Textbook explanations for Cixi’s crackdown were that she learned of the reformers’ plan to lay siege to the Summer Palace, her private retreat, and force her to relinquish power through the informant Yuan Shikai, a double-dealing general. But this has been proven wrong, because Yuan’s whistle-blowing happened after the fact. What essentially prompted the crackdown may well be the emperor’s fateful audience with Ito.

In fact, Cixi had been spying on the emperor and Ito. After the Jiawu defeat, she was in favor of forging closer ties with Russia to contain Japan.

Her fears of Japan were magnified by the thought that it would support the Wuxu Reform to undermine the conservative clique within the Qing court, including herself. Connections with Japan became not an asset, but a burden and the reform’s biggest undoing. Ito might not have realized it, but his visit did not empower the reformers; rather, it expedited their downfall.

In this sense, the reform’s demise should be seen in the context of infighting within the byzantine Qing court as well as Japan and Russia’s struggle for influence in China.

During the Wuxu Reform, the official policy of Japan was to monitor the changing balance of power in the upper echelons of Chinese leadership, and hobnob with real movers and shakers, such as Li Hongzhang, Zhang Zhidong, Weng Tonghe and other pro-Japan politicians, said Mao Haijian, a researcher with East China Normal University.
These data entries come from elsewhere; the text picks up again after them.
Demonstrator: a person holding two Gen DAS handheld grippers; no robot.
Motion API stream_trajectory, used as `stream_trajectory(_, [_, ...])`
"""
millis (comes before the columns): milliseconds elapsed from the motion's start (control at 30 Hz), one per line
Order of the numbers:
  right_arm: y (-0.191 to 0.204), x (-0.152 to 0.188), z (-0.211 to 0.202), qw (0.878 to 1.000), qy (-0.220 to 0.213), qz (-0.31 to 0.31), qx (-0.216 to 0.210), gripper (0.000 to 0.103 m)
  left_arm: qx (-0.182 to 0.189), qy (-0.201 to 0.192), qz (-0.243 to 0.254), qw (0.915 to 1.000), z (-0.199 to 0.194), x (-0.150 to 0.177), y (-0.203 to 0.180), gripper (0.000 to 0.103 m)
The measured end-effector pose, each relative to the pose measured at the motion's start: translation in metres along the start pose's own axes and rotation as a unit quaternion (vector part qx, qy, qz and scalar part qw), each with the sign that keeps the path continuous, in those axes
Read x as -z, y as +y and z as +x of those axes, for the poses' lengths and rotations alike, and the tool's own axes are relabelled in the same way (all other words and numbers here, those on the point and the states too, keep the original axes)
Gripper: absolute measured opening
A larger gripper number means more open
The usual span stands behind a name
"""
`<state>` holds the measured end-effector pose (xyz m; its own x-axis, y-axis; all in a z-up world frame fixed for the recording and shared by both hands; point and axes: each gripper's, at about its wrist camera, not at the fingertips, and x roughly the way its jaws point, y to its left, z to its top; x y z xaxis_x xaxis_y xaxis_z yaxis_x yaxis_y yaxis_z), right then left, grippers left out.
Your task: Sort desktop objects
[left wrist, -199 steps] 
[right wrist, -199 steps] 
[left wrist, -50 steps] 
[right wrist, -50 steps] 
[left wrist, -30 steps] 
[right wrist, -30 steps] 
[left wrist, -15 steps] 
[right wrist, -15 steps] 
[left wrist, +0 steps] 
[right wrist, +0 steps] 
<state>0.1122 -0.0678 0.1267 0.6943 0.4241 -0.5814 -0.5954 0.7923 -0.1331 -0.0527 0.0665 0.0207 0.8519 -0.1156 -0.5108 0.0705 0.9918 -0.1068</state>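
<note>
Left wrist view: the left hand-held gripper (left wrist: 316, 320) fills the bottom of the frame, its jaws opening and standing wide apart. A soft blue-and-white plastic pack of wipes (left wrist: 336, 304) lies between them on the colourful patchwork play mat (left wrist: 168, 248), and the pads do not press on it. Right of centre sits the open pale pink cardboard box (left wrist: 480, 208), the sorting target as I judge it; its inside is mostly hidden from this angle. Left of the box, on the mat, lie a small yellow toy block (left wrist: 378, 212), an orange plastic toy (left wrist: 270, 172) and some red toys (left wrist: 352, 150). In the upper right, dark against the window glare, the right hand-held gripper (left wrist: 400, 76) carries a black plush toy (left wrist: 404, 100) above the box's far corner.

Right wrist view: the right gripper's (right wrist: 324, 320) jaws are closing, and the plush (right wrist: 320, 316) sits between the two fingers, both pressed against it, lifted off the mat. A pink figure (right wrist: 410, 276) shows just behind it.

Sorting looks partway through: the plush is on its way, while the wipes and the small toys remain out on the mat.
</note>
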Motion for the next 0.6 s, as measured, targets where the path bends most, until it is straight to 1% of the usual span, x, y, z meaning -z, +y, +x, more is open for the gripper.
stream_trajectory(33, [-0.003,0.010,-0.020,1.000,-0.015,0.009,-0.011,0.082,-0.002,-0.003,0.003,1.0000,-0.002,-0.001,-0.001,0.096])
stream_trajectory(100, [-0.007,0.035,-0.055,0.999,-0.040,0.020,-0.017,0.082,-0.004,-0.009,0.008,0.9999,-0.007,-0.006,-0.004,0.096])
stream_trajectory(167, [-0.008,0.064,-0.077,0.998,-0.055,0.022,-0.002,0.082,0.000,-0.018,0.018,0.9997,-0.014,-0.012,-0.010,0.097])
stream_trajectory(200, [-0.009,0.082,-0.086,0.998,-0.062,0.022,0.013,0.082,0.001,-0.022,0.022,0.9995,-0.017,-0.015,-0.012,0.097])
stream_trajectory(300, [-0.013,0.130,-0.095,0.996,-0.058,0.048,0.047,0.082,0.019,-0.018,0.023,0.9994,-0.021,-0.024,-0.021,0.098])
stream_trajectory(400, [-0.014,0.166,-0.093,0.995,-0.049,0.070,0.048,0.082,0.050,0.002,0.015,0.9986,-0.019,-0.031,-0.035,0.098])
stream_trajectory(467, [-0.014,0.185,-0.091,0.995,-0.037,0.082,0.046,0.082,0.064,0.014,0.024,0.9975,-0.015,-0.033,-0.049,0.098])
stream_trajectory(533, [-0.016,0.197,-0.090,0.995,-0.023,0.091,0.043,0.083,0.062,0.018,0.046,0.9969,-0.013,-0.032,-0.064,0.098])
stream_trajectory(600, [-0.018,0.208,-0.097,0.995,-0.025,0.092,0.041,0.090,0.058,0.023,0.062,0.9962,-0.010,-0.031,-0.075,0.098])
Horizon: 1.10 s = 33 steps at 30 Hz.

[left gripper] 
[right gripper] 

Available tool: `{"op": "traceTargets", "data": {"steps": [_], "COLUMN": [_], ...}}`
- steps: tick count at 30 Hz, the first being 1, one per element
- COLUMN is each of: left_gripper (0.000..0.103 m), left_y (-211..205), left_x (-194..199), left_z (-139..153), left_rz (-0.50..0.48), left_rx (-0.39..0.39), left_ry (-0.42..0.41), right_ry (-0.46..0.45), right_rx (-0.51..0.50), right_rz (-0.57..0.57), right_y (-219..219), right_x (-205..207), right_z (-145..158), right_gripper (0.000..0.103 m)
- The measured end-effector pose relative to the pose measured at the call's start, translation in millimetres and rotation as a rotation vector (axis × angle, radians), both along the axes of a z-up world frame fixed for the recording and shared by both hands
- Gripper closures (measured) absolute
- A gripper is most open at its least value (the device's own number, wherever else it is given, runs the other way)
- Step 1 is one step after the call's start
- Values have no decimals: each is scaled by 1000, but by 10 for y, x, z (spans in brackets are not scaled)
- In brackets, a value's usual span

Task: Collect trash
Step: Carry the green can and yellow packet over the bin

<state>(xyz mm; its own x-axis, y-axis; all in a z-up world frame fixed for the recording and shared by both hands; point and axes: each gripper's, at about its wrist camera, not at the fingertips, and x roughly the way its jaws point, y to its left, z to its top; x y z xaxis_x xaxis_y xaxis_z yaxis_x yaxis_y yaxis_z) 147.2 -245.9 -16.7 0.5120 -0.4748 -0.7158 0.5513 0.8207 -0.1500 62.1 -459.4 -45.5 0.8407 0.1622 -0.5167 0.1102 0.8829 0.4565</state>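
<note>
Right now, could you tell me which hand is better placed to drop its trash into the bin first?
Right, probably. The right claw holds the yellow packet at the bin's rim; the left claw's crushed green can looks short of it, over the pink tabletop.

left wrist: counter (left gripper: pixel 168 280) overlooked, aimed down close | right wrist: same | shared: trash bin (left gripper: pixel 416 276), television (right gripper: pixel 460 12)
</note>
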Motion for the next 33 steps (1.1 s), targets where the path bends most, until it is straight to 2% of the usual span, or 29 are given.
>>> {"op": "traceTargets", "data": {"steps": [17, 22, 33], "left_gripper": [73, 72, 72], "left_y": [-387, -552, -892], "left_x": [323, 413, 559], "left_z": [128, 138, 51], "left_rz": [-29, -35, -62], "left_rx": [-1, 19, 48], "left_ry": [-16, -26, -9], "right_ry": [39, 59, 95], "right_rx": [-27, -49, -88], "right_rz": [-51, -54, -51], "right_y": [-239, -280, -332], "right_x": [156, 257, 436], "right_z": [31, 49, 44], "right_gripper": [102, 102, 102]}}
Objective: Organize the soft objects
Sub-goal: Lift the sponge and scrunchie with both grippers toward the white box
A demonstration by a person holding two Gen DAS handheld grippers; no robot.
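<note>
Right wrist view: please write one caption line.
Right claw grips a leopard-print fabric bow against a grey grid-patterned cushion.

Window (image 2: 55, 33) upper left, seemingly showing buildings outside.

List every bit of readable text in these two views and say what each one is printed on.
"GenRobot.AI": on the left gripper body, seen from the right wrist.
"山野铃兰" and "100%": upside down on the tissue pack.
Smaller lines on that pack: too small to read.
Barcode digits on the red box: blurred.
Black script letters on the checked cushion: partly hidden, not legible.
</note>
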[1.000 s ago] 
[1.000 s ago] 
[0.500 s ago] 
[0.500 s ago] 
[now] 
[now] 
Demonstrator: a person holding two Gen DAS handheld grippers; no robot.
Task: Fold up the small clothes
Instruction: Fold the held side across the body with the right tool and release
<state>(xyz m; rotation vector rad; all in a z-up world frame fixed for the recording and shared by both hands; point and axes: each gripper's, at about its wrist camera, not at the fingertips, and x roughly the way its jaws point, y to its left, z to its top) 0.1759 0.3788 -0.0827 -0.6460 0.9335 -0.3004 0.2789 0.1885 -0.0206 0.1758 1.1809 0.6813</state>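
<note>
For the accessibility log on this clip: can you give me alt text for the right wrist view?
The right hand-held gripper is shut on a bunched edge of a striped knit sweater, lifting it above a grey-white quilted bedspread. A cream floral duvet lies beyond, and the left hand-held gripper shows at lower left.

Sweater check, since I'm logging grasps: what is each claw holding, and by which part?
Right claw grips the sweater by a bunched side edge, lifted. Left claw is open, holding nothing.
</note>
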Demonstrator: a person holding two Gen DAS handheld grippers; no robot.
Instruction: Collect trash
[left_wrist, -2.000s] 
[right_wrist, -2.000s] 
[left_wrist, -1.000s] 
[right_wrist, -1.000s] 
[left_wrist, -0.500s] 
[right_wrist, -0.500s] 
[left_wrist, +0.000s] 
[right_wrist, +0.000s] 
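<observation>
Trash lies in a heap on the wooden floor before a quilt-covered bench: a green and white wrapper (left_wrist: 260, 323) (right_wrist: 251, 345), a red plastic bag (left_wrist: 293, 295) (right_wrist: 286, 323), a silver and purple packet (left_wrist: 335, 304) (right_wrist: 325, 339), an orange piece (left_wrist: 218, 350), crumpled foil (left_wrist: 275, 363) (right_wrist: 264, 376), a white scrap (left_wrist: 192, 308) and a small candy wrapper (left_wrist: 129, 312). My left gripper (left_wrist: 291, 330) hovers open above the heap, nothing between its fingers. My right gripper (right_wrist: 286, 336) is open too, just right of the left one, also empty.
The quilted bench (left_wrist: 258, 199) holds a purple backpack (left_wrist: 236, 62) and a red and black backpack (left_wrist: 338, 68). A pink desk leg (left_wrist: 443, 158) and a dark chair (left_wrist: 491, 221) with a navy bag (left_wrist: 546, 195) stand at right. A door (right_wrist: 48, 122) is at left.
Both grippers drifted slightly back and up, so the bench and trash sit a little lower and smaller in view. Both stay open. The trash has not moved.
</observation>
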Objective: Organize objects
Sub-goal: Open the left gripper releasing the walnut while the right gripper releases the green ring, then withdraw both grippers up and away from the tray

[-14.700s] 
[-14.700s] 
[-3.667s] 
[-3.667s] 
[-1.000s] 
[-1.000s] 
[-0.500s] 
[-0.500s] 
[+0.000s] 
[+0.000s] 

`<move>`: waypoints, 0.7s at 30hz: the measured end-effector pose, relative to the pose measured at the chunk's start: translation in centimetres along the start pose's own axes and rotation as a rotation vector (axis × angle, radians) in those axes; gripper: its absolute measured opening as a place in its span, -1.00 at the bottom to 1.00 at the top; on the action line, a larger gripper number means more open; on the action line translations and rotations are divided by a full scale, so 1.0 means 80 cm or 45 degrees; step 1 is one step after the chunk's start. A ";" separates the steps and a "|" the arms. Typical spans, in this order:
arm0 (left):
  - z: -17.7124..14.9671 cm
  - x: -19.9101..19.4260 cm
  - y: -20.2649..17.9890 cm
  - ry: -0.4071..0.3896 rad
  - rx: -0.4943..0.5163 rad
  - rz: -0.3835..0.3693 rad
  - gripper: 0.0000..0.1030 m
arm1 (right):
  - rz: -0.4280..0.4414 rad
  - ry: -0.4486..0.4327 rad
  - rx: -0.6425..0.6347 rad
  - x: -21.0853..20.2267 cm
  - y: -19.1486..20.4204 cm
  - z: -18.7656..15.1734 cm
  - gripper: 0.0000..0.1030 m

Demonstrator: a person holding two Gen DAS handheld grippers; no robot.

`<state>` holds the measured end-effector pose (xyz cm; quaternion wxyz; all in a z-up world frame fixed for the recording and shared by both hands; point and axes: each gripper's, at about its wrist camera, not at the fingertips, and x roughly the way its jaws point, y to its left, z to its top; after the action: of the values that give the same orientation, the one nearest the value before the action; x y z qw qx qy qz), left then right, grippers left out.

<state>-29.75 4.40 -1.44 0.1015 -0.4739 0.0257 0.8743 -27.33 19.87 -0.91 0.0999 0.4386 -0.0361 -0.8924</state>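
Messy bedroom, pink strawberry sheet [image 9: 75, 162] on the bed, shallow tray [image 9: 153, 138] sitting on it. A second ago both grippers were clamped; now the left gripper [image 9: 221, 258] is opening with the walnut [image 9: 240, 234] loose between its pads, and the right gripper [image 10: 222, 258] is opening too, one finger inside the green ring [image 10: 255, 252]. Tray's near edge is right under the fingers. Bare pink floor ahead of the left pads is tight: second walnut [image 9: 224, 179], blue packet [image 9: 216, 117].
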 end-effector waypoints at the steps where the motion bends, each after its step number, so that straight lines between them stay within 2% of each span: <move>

“This policy was necessitated by the need to mend fences with the Qing empire and compete with Russia. It was fairly self-serving,” said Mao.

“Golden decade”

Lei Yi believed that the pulverizing of Wuxu Reform meant the Qing Dynasty was one step closer toward its collapse. The efforts by Kang and Liang were practically aimed at perpetuating the imperial rule, not terminating it. That even these reforms were little tolerated and later crushed suggests that the Manchu rulers could only expect something more radical, namely, revolution.

“The failure of Wuxu Reform cost the Qing empire an important opportunity and considerably narrowed its wiggle room for changes,” Lei said.

In the wake of Wuxu, Japan’s China policy evolved from verbal support for reform into more aggressive involvement, often in the form of official or semi-official relationships with Chinese mandarins, reformers and exiled revolutionaries in Japan, said Mao.

After 1894, China and Japan could have been at each other’s throats, but the fact is, as American scholar Douglas R. Reynolds put it, the two nations experienced a “golden decade” from 1898 to 1907. Reynolds is a historian and researcher at Georgia State University.

People-to-people exchange boomed in this period. From the first 13 Chinese students the Manchu rulers sent to Japan in 1896, their number at one time swelled to a peak of 10,000.

Japan, in turn, also sent “advisers” and “instructors” to help inaugurate new systems and promote changes in China. Of all the 549 foreign teachers and educators working in China in 1909, 424 of them were Japanese, said Reynolds.

An outgrowth of this exchange was the acceleration of Chinese modernization. Japanese translations of Western books and terminology served as intellectual bridges rendering Western ideas comprehensible and acceptable to the Chinese.

Looked up to as a role model, Japan quickly replaced Britain as the country with the most influence in China, until 1915, when the revelation of its “21 Demands” seeking to colonize China sparked fierce nationalist uprisings.

The Wuxu Reform, inspired by Japan’s success story, foundered largely on suspicions of Japanese machinations, but in a twist of historical irony, its failure only led to Japan’s bigger and more vicious role in Chinese politics.